The interface between the third ventricle, hypothalamic neuropil and median eminence is composed of cuboidal ependymal cells and specialised ependymoglial cells called tanycytes. These cells have a distinct morphology. They interface with the cerebrospinal fluid in the ventricle and send a single process deep inside the neuropil of the hypothalamus towards the arcuate nucleus (ARC), the ventromedial nucleus (VMH) and the dorsomedial nucleus (DMH). Ventrally, tanycyte processes are localised in the median eminence, where they appose peptidergic terminals and portal capillaries (Rodriguez et al. 2005). Tanycytes sense biologically active hormones and metabolites from the ventricle and portal blood vessels, and they connect the ventricle and neighbouring pars tuberalis via networks of cisterna (Guerra et al. 2010, Frayling et al. 2011, Bolborea & Dale 2013, Balland et al. 2014). They express receptors and/or transport proteins for a wide variety of known and unknown biologically active compounds (Graham et al. 2003, Rodriguez et al. 2005, Barrett et al. 2007, Coppola et al. 2007, Cottrell et al. 2009, Nilaweera et al. 2011, Shearer et al. 2012, Dardente et al. 2014). Notably, tanycytes express type 2 deiodinase (Dio2) at very high levels. Dio2 is an enzyme that converts the weakly active form of thyroid hormone l-thyroxine (3,3′,5,5′-tetraiodo-l-thyronine (T4)) to the biologically active form triiodothyronine (T3) (3,5,3′-triiodo-l-thyronine, or T3). This enzyme is important in diverse physiological responses, including fasting and non-thyroid illness caused by bacterial infections, and in both cases, tanycytic Dio2 expression and T3 production are increased (Klosen et al. 2002, Sanchez et al. 2010). The importance of tanycytes as a source of T3 is also evident in seasonal mammals: photoperiod-regulated T3 availability determines seasonal physiology and behaviour (Barrett et al. 2007, Dardente et al. 2014).
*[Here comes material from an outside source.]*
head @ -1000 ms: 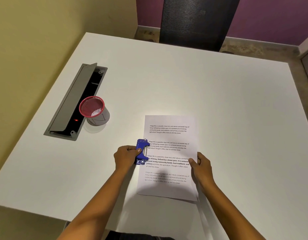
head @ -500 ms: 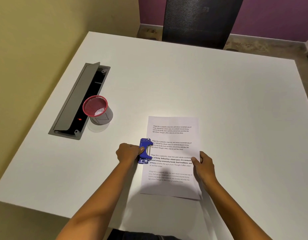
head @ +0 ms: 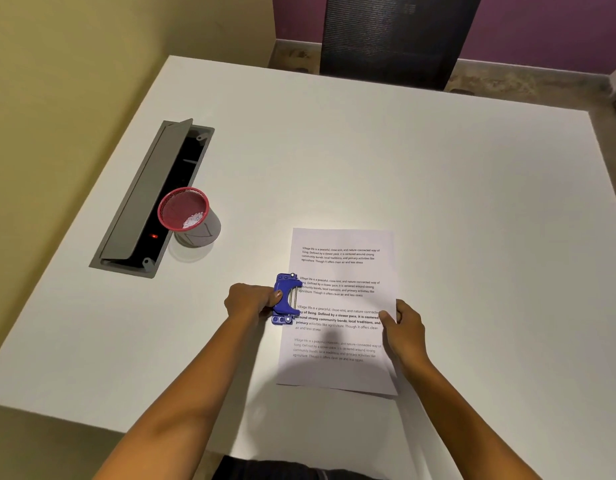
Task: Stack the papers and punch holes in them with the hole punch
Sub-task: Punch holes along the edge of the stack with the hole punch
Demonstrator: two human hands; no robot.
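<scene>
Left grip (head: 251,301) on hole punch (head: 285,300), papers (head: 341,270) reading "Village life"

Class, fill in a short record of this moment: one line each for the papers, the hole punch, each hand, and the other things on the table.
papers: printed stack lying flat on the white table
hole punch: blue, on the stack's left edge
left hand: grips the hole punch
right hand: pinches the stack's right edge
mesh cup: red rim, white bits inside, beside the cable hatch

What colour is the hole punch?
Blue, with small silver metal parts; the hole punch shows only in the head view.
</scene>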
Expression of Dio2 is stimulated in tanycytes in a variety of situations, including starvation, which is caused by an unknown mechanism (Coppola et al. 2007), inflammatory conditions, which are caused by an NFκB-dependent signalling mechanism (de Vries et al. 2014, Wittmann et al. 2014), and long-day photoperiods, which are caused by thyroid stimulating hormone (TSH) of pars tuberalis origin (Hanon et al. 2008, Nakao et al. 2008, Ono et al. 2008, Helfer et al. 2013, Herwig et al. 2013, Klosen et al. 2013).
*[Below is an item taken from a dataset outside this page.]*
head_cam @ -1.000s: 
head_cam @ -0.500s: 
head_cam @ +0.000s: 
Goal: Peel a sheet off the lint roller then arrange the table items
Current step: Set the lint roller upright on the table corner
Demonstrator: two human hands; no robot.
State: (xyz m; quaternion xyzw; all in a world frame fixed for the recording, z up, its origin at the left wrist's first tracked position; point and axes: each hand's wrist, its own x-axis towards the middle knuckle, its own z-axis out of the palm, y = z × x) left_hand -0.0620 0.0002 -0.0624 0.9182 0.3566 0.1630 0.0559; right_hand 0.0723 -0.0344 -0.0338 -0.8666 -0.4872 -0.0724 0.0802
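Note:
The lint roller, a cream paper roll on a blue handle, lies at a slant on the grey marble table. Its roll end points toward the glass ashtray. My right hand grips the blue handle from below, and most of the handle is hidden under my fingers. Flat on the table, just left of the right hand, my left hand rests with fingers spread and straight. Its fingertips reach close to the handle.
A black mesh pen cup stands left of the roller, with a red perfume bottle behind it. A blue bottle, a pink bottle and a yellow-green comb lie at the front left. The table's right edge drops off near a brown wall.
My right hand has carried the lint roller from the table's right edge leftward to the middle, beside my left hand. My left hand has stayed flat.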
TSH receptors are highly localised within the ventral region of the ependyma lining the third ventricle, a region that is composed mainly of tanycytes (Ross et al. 2011, Herwig et al. 2013). I.c.v. administration of TSH elicits a robust increase in Dio2 expression in the ependymal wall (Helfer et al. 2013, Yoshimura 2013), and consequently increases local thyroid hormone availability. The activation of adenylate cyclase is a signal transduction pathway commonly associated with TSH receptor activation, but TSH receptors are known to couple with a diverse range of G proteins to activate several different pathways that potentially have multiple downstream consequences for responses to TSH (Laurent et al. 1987, Allgeier et al. 1994, Kursawe & Paschke 2007, Buch et al. 2008). Our objective was to determine the pathways by which TSH signals within the cells of the ependymal wall, because these may have further consequences for the function of tanycytes and their regulation of the surrounding hypothalamus. In the present study, we used dissociated primary hypothalamic ependymal cell cultures from 10-day-old rats to determine the intracellular signalling pathway utilised by the TSH receptor in these cells.
Materials and methods
Sprague Dawley rats and their litters were kept under controlled light/dark cycle (12 h light:12 h darkness cycle) and constant temperature (20±2 °C) and humidity (55±10%) in standard rat cages (type RC2/f). Food (CRM (P) rat and mouse breeder and grower, standard pelleted diet, Special Diet Services, Witham, Essex, UK) and water were provided ad libitum. We used 10-day-old neonates of both sexes. Experimental procedures were approved by the Rowett Institute Ethics Committee, and animals were euthanised under the Schedule 1 of the Animals (Scientific Procedures) Act of 1986 (UK).
Primary cell culture
Brains were collected and micro-dissected in ice-cold Dulbecco's PBS solution (Sigma–Aldrich) using a binocular magnifying microscope. The preparation of primary cell cultures was achieved using the protocol previously described by Prevot et al. (2003) and others (McCarthy & de Vellis 1980, Ma et al. 1994, de Serano et al. 2004). Briefly, after clearing the meninges and blood vessels, the median eminence and the floor of the third ventricle were micro-dissected. Micro-dissected tissues from a minimum of 20 rat pups were pooled in ice-cold DMEM (Sigma–Aldrich), then centrifuged for 1 min at 1500 g, and the medium was exchanged for fresh DMEM. Explant tissue was then scraped through a 20 μm mesh over a Petri dish containing DMEM (Sefar, Lancashire, UK). The dissociated tissue was transferred to a centrifuge tube and spun for 5 min at 1500 g. The supernatant was discarded, and the resulting pellet was resuspended by trituration with a Pasteur pipette in 5 ml DMEM supplemented with 10% foetal bovine serum and antibiotic/antimycotics. The cell suspension was transferred to a 25 cm culture flask (Corning Costar, Loughbourgh, Leicestershire, UK or Sigma–Aldrich) with an additional 5 ml of supplemented medium. Cultures were incubated in a humid atmosphere of 5% CO2: 95% air at 37 °C. Once cells had adhered (after 3–4 days), the medium was changed every 3–4 days until the cells were confluent. A similar procedure was used with tissue from the cortex to generate a control culture of cortical glia.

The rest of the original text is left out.